-- DATA BELOW follows --

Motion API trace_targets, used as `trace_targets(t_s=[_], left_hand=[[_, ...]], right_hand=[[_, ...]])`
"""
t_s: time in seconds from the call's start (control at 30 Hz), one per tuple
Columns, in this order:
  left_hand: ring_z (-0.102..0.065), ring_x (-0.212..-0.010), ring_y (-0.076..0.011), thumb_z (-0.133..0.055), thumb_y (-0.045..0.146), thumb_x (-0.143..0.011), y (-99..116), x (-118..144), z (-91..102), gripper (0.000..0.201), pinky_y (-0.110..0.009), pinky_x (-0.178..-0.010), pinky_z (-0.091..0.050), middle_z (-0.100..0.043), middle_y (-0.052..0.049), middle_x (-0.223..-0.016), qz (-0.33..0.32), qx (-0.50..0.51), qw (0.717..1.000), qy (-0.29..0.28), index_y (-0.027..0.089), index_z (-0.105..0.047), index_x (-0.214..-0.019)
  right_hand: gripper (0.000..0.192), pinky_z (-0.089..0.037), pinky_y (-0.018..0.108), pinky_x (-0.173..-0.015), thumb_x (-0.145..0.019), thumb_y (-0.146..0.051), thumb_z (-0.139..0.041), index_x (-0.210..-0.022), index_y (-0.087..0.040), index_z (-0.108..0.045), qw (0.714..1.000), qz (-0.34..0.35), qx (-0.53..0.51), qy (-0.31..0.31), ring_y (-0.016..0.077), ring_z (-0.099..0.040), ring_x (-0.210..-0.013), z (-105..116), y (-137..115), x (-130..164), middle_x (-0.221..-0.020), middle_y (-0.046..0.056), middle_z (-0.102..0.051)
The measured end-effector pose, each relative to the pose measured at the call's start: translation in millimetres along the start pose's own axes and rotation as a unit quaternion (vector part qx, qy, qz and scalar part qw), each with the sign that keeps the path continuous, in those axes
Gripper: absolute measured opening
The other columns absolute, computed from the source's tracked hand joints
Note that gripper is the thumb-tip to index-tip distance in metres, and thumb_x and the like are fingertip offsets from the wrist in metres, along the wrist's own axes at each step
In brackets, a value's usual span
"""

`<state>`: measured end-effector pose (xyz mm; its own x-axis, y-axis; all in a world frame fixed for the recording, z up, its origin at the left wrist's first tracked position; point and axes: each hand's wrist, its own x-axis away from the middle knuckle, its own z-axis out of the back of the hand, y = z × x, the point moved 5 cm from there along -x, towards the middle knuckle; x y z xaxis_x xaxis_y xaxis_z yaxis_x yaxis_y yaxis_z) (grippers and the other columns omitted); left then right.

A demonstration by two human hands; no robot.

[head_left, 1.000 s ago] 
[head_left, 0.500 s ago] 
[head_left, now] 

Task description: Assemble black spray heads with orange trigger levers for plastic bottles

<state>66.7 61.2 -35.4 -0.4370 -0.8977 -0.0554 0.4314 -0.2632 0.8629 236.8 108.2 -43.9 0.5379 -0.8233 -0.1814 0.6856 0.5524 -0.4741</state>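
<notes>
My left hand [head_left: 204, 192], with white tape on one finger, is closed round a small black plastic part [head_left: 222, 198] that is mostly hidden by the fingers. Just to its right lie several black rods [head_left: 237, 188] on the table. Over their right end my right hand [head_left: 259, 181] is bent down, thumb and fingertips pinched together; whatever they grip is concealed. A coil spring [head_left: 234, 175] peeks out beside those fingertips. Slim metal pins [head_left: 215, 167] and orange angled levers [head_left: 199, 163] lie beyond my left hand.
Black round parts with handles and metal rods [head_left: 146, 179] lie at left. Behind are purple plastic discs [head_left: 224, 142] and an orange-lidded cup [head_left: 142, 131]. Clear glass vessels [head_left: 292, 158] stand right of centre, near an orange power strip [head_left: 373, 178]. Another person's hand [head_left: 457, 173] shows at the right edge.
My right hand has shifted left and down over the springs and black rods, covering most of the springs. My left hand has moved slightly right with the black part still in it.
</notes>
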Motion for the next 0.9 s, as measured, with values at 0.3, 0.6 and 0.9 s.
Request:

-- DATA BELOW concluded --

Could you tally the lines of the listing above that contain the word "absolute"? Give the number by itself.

2